Judaism with Heart and Compassion

This is the blog of Jonah Geffen. Jonah is a Rabbinical Student at the Jewish Theological Seminary. He is currently serving as a Rabbinic Intern at Congregation Bnai Jeshurun in New York City. Follow him on Twitter @IshBenPartzi

Tuesday
Sep062011

Better Late Than Never - Parashat Shofetim 5771

The following is the text of the dvar torah I gave this past Shabbat at Congregation Bnai Jeshurun in New York City.  Its written to be heard, so might read a little weird - but the ideas are there.  Enjoy!
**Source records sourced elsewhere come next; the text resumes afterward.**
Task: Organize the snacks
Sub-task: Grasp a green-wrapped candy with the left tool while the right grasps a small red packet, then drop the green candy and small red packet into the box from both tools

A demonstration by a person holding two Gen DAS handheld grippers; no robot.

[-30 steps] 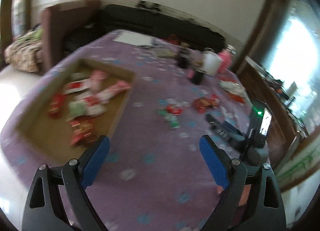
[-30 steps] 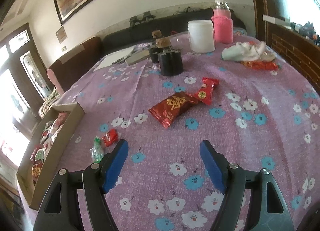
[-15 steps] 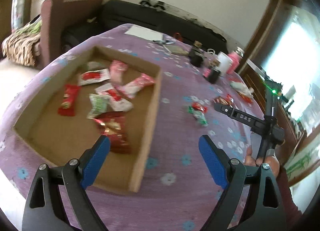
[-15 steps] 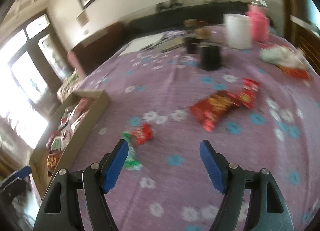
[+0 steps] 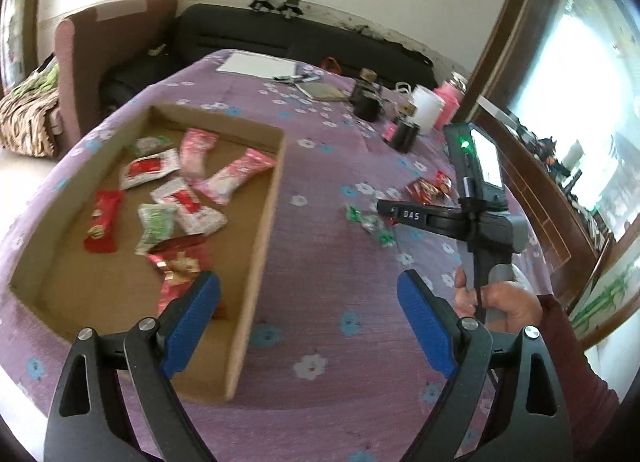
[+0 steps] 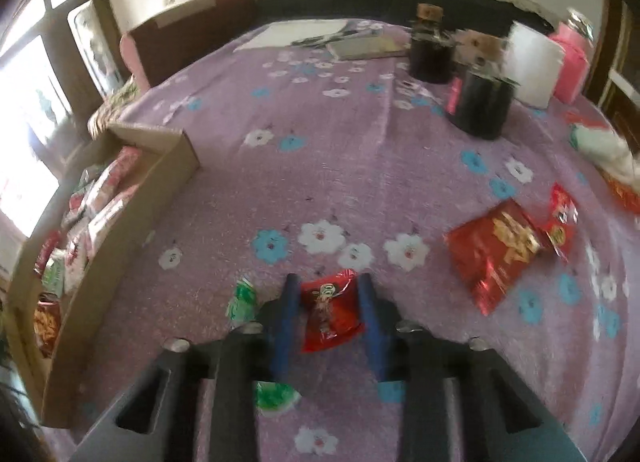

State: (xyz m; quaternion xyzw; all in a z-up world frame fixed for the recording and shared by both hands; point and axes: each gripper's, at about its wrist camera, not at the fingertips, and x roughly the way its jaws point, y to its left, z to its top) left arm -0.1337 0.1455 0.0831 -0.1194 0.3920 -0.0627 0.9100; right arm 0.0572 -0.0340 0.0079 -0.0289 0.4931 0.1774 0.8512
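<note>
A cardboard tray (image 5: pixel 262 246) (image 6: pixel 120 230) on the purple flowered tablecloth holds several snack packets. My left gripper (image 5: pixel 308 302) is open and empty, hovering over the tray's right front wall. My right gripper (image 6: pixel 329 294) has its jaws narrowed around a small red snack packet (image 6: pixel 330 312) that lies on the cloth; whether the pads press it I cannot tell. A green packet (image 6: pixel 242 300) lies just left of it, another green piece (image 6: pixel 276 398) under the gripper. A large red packet (image 6: pixel 496 250) and a smaller red one (image 6: pixel 562 222) lie to the right.
Two black jars (image 6: pixel 482 102), a white container (image 6: pixel 534 64) and a pink bottle (image 6: pixel 572 58) stand at the table's far right. Papers (image 5: pixel 256 62) lie at the far end. A white cloth (image 6: pixel 600 146) lies by the right edge. A sofa stands behind.
My right gripper dropped down to the small red packet and its jaws narrowed around it. My left gripper drew back a little over the tray's edge and stayed open.
</note>
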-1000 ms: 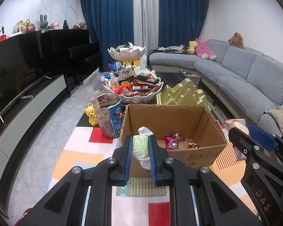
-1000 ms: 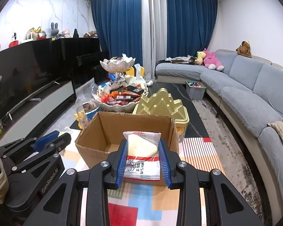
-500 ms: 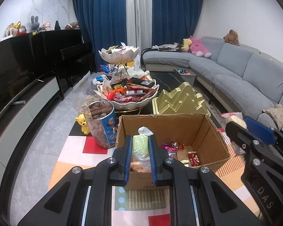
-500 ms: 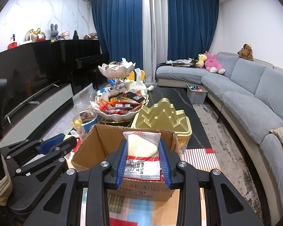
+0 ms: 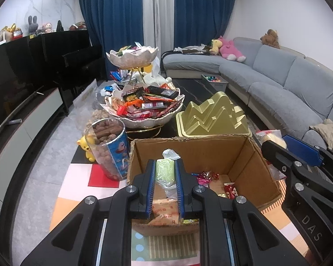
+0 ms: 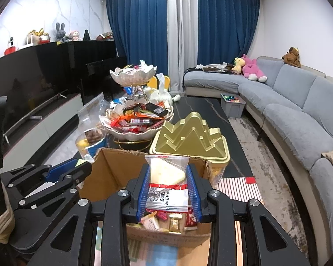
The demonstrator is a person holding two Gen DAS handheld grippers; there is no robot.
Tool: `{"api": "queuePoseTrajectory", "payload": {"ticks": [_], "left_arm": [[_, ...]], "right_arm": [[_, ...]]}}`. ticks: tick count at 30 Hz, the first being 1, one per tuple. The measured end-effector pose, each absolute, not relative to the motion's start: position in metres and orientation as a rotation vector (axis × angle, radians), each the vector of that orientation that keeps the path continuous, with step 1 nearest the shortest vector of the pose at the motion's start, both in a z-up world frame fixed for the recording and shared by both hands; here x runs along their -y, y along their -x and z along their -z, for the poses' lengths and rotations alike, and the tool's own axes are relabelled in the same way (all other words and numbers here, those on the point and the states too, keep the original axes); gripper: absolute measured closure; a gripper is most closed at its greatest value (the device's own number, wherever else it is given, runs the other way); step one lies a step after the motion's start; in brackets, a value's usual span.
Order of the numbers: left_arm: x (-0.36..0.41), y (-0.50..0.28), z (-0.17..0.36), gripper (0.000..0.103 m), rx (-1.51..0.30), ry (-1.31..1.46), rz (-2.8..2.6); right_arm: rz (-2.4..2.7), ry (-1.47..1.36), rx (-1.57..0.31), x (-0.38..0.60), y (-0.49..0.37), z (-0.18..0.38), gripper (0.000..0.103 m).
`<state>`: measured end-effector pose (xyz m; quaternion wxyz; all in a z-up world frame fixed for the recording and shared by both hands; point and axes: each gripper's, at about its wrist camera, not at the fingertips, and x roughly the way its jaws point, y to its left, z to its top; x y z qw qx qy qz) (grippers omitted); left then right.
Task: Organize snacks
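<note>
Your left gripper (image 5: 165, 177) clamps a pale-green wrapped snack (image 5: 165, 173), your right gripper (image 6: 168, 188) a clear red-banded pastry packet (image 6: 167, 188), both above the open cardboard box (image 5: 250, 153); a wrapper inside seemingly reads "DENM".

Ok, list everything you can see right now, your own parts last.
Box: one, brown cardboard, open, in front of both grippers, wrapped snacks inside.
Green snack: one, pale green, clear wrap, in left gripper.
White snack: one, white in clear bag, red-striped label, in right gripper.
Tiered bowls: two, white, gold stand, heaped with snacks, behind box.
Gold lid: one, mountain-shaped, behind box.
Tub: one, clear, blue label, brown snacks, beside box.
Bear toy: one, yellow, behind tub.
Sofa: one, grey, plush toys on it.
Curtains: blue.
Left gripper: black, blue fingers, shut.
Right gripper: same, shut.
</note>
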<state>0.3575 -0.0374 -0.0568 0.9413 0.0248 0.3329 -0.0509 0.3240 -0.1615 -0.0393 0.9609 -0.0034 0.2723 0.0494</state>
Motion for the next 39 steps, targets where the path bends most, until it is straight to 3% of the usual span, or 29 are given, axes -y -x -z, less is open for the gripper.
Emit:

It is Elul, the time leading up to the Yamim Noraim, the HHD.  We are tasked with Teshuvah, with a return to our inner selves, with the mission to seek out who we really have been in this past year, and to judge ourselves - before Yom Kippur, when God and only God is judge.  But Judgement is a complicated word.  It stirs up emotions.  It makes us uncomfortable.  We use it in so many ways.  When I first think about judgement, it is personal, it is about how I make decisions, about who I am and how I act.  But it is also about others.  It is about how we approach those around us, and how they approach us.  We act, and when others see what we do or hear what we say, they judge us.  Its human nature I think, its just how we are wired to behave.  Of course, that does not mean we have to like it… I cant tell you how many times someone else has told me I did something wrong and I have said “don’t judge me.”  But deep down I always know the truth, that I have no right to say that.  No right because I judge others constantly, no right because we are all judging each other all the time.  And in any case, its not really what I mean.  When I say “don’t judge me” what I really mean is “judge me fairly” “consider my position, my experience” “listen to me before deciding about me.”  I know that it is by my judgement that I am judged, and I want others to understand where that judgement came from.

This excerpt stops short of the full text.